Labeaume et radios-poubelle : même discours antisyndical!

Ann Gingras lors de la manifestation du 1er mai où se sont rassemblés plus de 500 personnes devant le parlement en solidarité avec le mouvement étudiant et pour dénoncer la tarification et la privatisation des services publics. Photo : Réal Michaud
Nathalie Côté, Droit de parole, Québec, mai 2012
À l’occasion du 1er mai, Journée internationale des travailleuses et des travailleurs, Droit de parole a recueilli les propos d’Ann Gingras, présidente du Conseil central de la CSN de Chaudière-Appalaches et porte-parole de la Coalition opposée à la tarification et à la privatisation des services publics. Discussion sur l’actualité.
Le discours anti-syndical prend de plus en plus de place. On pense au Conseil du patronat qui martèle que les syndicats ne devraient pas intervenir politiquement. Qu’en pensez-vous?
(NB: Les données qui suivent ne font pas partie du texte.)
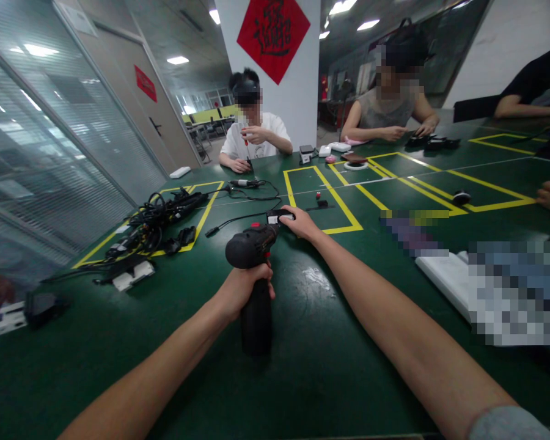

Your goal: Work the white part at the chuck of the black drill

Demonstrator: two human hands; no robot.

Le Conseil du patronat a toujours été antisyndical, mais aussi antisocial. Eux, c’est l’intervention minimum. Le grand manitou du Conseil du patronat, l’Institut économique de Montréal, s’est infiltré partout. C’est la tendance libertarienne qui prédomine : l’intervention de l’État au minimum et en même temps, les programmes sociaux et les services publics réduits au minimum. C’est la valorisation de la richesse individuelle, sans notion de collectivité. Pas surprenant qu’il y ait un discours de plus en plus développé contre les organisations syndicales. Cela s’est toujours fait. Mais je dirais que c’est plus concerté maintenant, parce qu’on ajoute à cela des partis politiques comme l’ADQ, puis la CAQ aujourd’hui. Et avec le Parti Conservateur à Ottawa, on vient de mettre la cerise sur le gâteau.